**What is being asked:** Starting with the line that contains "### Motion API" and stopping after the line that contains "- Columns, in", return each line below exactly as written, with no others.

**Dataset records:**
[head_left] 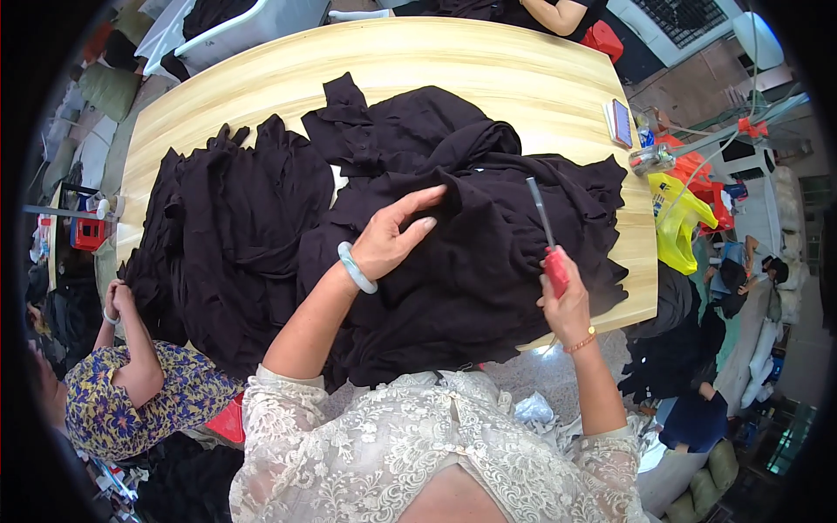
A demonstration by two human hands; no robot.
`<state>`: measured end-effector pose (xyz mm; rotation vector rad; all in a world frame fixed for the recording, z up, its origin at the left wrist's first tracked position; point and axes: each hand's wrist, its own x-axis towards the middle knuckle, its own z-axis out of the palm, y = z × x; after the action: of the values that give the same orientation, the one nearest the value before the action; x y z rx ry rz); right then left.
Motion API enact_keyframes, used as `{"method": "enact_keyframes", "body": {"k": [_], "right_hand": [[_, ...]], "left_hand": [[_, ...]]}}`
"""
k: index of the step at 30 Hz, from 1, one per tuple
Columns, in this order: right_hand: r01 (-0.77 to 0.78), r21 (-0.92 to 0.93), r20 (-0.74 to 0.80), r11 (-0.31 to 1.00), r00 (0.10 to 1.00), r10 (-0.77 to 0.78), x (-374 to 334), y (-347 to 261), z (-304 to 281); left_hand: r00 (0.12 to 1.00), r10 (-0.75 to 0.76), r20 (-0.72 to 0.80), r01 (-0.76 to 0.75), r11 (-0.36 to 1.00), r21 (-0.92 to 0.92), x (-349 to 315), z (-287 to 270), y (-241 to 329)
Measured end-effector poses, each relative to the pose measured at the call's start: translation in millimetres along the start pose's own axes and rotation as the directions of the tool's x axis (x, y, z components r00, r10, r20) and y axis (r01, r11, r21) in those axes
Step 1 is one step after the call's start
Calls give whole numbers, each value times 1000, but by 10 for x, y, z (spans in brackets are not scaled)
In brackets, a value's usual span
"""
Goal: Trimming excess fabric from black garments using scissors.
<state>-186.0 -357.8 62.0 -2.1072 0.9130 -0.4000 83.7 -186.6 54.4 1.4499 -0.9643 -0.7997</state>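
My left hand [397,234], with a pale bangle at the wrist, rests on a dark garment [471,253]. Its fingers are stretched out and the thumb stands apart; the fingertips touch a raised fold of cloth. To the right, my right hand [565,301] is closed round the red handle of a screwdriver-like tool [542,218]. Its straight grey shaft points away from me, above the cloth. The exact kind of tool is unclear. More dark garments [235,235] lie heaped at the left, and others [418,131] lie behind my left hand.
A light wooden table [523,65] carries the cloth. At its far right corner lies a phone-like device [620,122]. Beyond the right edge hangs a yellow plastic bag [680,222]. A person [131,383] sits at the left; a white bin [231,44] stands far left.
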Motion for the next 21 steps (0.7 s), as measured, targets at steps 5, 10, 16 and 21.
{"method": "enact_keyframes", "body": {"k": [5,10,16,21], "right_hand": [[-153,-155,30,976,987,159,109,480,-219],[-27,-202,74,979,996,43,77,321,-334],[239,-258,94,936,971,-221,-79,-15,-440],[280,-230,350,932,917,-189,-193,-289,-467]], "left_hand": [[999,-33,-4,26,689,724,-434,-144,-225],[959,-282,-14,213,691,691,-387,-141,-126],[968,-245,44,157,737,658,-427,-65,-133],[967,-237,-98,243,725,644,-501,-50,-214]]}}
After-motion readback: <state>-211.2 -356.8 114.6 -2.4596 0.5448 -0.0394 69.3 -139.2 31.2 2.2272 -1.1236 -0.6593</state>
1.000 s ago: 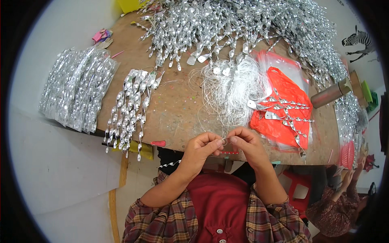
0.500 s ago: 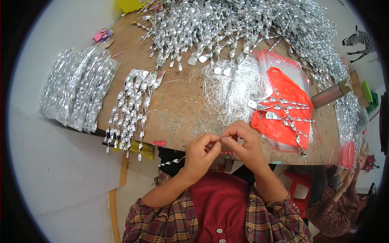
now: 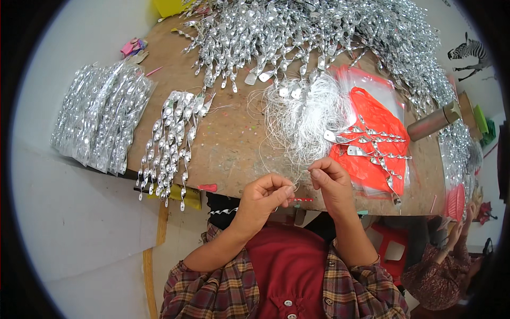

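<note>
My left hand is closed at the table's front edge, thumb pressed to its fingers. A twisted silver strip sticks out to the left from behind it, its other end hidden in the hand. A thin white string shows faintly at the left fingertips. To the right, my right hand pinches thumb against forefinger, on what looks like the string's end. Just beyond both hands lies a loose heap of white strings. Several twisted strips rest on a red plastic bag at the right.
Tied twisted strips hang over the front edge at left, beside packed bundles. A large silver heap covers the back. A metal flask stands at right. Another person sits at the lower right.
My hands were together at the fingertips and have now drawn apart. The right hand has moved a little to the right, leaving a gap with thin string near the left fingers.
</note>
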`<state>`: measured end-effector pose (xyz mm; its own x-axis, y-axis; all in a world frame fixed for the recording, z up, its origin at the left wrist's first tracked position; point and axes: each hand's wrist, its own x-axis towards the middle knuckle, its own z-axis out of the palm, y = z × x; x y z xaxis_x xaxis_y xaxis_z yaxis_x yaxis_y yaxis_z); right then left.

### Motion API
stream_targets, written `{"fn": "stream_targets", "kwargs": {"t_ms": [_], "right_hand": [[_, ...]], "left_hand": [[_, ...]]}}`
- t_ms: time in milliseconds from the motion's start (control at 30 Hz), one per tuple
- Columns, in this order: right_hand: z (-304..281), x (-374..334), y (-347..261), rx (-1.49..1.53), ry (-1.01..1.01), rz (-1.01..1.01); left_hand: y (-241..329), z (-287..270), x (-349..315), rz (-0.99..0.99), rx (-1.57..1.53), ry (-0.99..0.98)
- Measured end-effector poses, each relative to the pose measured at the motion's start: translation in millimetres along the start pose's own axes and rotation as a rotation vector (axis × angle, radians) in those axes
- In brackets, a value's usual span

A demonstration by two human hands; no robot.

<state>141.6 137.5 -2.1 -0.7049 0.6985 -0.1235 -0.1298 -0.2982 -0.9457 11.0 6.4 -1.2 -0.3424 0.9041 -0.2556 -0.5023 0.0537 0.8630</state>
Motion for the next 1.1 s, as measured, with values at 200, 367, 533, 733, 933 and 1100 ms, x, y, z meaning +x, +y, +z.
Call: {"fn": "stream_targets", "kwargs": {"t_ms": [200, 367, 533, 733, 933, 1100], "right_hand": [[-3.9, -5.2, -2.9, -0.084, -0.052, 0.027], [8.4, -5.7, -10.3, -0.183, -0.169, 0.026], [-0.3, -6.7, -4.8, -0.222, -0.247, 0.099], [0.1, -5.5, -3.1, -0.292, -0.214, 0.042], [7.4, -2.3, -11.8, -0.499, -0.222, -0.217], [17.5, -3.0, -15.1, -0.576, -0.167, -0.29]], "left_hand": [[-3.1, -2.4, 2.5, -0.088, -0.093, -0.008], [-6.3, -4.8, 3.5, -0.125, -0.177, -0.021], [-5.8, -6.7, 3.5, -0.135, -0.204, -0.02], [-5.9, -6.5, 2.6, -0.175, -0.17, -0.033], [-12.7, -2.2, 1.9, 0.145, 0.128, -0.023], [-10.5, 1.5, -0.5, 0.243, 0.36, 0.075]]}}
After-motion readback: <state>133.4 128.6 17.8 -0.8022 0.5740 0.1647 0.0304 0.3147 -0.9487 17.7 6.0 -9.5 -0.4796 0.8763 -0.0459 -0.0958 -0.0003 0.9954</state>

**Answer box:**
### Motion API
stream_targets, written `{"fn": "stream_targets", "kwargs": {"t_ms": [_], "right_hand": [[_, ...]], "left_hand": [[_, ...]]}}`
- t_ms: time in milliseconds from the motion's start (control at 30 Hz), one per tuple
- Columns, in this order: right_hand: z (-304..281), x (-374..334), y (-347..261), rx (-1.49..1.53), ry (-1.01..1.01), rz (-1.01..1.01); left_hand: y (-241..329), z (-287..270), x (-349..315), rz (-0.99..0.99), rx (-1.57..1.53), ry (-0.99..0.98)

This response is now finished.